Dadaku terasa sesak melihat adegan yang tidak menyenangkan itu. Aku duduk lagi dan minum bir.

Aku mengakui. Aku menyukai anak pengacara. Aku ingin mengutuk diriku sendiri karena menyukai seseorang yang suka wanita.

Aku batuk saat selesai meminum botol bir.

"Hei, maaf... memakan waktu begitu lama." Aku mendengar Rod berkata dari belakang.

Ketika aku menatapnya, aku melihatnya menatap bir yang aku habiskan. Matanya membesar saat dia menoleh padaku.

Jangan mulai dengan aku Rod. Aku menatap bibirnya yang merah.

Aku menutup mataku ketika mengingat ciuman tadi.

Ini benar-benar sial.

Ketika aku membuka mataku, aku melihat mata yang memikat Rod menyelidiki diriku. Aku menatap bibirnya. Ada sesuatu dalam diriku yang mendesakku untuk menciumnya.

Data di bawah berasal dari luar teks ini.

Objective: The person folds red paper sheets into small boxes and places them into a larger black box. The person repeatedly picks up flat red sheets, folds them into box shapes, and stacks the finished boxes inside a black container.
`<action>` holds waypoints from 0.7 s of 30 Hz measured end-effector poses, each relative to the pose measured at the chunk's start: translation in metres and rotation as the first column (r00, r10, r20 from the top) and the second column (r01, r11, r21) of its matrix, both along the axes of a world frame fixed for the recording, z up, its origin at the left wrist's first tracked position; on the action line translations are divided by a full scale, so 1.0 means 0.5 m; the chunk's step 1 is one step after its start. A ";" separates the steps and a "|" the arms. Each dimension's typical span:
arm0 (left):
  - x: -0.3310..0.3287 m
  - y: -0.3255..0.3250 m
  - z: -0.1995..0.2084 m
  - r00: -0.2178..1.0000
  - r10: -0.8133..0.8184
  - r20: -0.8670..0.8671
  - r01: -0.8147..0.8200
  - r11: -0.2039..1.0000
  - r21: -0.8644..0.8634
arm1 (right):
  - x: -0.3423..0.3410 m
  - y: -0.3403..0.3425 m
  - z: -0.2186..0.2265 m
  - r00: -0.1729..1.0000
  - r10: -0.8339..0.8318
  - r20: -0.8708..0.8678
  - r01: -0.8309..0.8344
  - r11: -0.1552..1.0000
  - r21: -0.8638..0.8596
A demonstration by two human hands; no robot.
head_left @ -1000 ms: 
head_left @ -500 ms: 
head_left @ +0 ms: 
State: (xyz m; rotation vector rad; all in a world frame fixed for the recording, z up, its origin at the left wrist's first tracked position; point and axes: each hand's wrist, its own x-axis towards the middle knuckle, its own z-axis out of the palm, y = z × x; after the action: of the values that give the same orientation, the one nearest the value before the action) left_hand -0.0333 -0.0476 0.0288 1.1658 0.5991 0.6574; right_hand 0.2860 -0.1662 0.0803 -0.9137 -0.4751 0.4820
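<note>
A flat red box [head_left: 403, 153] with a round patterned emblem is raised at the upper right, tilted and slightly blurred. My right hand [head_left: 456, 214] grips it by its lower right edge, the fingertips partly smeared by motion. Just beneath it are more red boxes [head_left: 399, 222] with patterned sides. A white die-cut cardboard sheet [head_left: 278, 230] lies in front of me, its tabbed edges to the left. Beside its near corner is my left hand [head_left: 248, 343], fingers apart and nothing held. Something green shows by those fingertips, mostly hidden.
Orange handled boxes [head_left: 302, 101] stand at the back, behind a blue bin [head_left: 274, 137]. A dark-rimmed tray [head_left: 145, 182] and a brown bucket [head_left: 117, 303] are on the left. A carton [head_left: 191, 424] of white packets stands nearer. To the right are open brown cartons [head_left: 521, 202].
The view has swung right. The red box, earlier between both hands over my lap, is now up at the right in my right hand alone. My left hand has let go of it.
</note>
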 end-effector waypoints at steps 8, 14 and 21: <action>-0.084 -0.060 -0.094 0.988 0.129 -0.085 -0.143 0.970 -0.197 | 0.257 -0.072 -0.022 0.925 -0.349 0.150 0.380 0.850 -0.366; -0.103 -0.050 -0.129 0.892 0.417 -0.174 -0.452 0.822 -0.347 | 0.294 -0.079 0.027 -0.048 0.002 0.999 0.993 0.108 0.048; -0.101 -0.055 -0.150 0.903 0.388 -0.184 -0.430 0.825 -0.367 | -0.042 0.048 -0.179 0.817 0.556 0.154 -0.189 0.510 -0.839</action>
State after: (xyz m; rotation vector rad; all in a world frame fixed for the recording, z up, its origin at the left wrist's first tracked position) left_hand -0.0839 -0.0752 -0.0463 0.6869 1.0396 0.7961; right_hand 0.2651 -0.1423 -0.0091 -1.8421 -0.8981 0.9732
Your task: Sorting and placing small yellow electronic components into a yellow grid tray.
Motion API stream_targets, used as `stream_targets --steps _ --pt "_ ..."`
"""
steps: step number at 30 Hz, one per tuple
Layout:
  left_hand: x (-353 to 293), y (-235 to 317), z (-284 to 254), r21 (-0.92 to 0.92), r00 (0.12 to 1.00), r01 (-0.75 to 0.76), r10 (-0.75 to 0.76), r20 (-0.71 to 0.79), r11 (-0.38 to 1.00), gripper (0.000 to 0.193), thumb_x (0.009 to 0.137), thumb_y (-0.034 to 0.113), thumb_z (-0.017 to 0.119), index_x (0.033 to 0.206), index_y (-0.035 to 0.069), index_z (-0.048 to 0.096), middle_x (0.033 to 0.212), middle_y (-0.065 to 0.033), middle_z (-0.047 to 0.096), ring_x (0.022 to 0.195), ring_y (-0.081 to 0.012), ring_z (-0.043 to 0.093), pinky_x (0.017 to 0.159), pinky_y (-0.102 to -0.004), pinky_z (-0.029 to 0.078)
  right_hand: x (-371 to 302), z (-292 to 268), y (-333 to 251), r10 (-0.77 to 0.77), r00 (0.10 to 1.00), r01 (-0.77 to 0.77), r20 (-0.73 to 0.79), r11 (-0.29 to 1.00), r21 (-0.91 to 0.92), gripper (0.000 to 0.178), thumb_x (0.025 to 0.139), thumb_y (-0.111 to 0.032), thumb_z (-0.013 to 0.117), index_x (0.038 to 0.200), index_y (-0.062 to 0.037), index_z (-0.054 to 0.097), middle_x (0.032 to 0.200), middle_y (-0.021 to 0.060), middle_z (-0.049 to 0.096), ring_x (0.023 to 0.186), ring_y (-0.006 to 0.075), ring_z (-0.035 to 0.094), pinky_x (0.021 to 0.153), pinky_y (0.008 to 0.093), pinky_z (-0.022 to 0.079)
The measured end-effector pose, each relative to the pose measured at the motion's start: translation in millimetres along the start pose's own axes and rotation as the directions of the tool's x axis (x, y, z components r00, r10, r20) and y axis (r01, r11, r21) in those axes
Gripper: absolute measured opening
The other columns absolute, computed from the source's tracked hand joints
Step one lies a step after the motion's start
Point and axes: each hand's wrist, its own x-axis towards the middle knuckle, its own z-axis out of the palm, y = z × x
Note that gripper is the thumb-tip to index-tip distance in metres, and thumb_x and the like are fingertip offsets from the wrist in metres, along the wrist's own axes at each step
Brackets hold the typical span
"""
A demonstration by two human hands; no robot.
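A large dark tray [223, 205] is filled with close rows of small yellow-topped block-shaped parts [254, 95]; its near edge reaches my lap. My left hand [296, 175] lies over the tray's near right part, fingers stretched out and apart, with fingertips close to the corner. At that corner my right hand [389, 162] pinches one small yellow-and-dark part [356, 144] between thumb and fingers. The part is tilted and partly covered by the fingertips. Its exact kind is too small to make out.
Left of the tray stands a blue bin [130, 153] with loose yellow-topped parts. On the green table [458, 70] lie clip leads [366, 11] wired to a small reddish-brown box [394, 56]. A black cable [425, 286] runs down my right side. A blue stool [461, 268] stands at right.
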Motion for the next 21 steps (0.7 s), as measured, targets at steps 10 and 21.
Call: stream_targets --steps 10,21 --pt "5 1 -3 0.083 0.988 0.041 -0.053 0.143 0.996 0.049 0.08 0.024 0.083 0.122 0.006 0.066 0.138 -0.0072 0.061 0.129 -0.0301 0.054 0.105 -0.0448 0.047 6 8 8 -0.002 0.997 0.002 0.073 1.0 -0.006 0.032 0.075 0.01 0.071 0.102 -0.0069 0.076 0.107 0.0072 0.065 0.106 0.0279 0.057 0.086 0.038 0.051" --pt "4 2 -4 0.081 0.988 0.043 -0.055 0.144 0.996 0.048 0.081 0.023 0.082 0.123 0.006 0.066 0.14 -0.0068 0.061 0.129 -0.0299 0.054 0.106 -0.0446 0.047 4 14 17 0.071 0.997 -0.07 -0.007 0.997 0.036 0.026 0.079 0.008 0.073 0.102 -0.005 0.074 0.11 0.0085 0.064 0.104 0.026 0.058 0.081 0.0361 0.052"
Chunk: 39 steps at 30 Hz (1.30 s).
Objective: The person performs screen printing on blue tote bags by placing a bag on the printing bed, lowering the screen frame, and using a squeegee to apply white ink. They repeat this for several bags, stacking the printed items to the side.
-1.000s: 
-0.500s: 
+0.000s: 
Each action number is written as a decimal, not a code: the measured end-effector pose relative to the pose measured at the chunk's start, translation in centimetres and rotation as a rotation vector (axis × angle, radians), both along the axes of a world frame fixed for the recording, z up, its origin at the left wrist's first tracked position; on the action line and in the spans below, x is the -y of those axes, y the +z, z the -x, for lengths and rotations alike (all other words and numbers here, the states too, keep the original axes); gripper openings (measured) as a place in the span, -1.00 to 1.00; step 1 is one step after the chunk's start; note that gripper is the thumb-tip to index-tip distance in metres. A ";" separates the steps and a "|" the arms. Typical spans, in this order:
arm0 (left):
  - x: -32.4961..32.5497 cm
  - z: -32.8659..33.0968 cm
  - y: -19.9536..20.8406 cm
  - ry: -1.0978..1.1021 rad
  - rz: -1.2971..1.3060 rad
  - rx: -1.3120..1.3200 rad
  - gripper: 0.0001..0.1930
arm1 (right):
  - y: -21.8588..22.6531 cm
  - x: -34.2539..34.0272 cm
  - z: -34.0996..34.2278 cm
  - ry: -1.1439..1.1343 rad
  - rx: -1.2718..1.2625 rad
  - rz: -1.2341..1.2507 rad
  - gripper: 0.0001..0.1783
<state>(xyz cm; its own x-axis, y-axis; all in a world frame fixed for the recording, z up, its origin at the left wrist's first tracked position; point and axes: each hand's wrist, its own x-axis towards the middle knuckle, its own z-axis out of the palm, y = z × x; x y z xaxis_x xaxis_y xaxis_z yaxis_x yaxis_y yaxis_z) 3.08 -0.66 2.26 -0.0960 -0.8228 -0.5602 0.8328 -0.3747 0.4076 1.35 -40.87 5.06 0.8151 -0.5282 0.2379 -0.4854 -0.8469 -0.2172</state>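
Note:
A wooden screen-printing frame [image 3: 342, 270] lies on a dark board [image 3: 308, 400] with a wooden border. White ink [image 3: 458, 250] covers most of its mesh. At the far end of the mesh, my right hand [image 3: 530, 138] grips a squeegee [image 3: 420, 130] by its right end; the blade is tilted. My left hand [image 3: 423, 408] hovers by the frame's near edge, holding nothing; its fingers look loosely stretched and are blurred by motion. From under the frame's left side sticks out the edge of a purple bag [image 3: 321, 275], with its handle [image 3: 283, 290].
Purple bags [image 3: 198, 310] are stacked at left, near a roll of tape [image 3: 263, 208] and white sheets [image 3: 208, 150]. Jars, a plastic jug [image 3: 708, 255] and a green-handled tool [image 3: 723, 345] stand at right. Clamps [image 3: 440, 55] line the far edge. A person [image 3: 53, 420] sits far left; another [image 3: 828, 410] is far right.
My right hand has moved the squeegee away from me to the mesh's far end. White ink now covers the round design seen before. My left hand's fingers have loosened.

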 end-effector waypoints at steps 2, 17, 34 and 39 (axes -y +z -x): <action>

Sebelum aku bisa berpikir secara rasional, aku menarik kemejanya lebih dekat kepadaku dan menempelkan bibirku padanya. Aku menutup mataku saat merasakan bibirnya untuk pertama kalinya dan aku merasakan tubuhnya kaku pada gerakanku yang tiba-tiba.

Sebelum aku menyadarinya, tangannya sudah di leherku. Dia menarikku lebih dekat kepadanya dan aku membiarkannya melumat mulutku dan membiarkannya menyedot lidahku.

Aku kehilangan kesadaranku... seolah-olah dunia berhenti bergerak dan yang penting bagiku sekarang adalah dia... menciumku seperti tidak ada hari esok.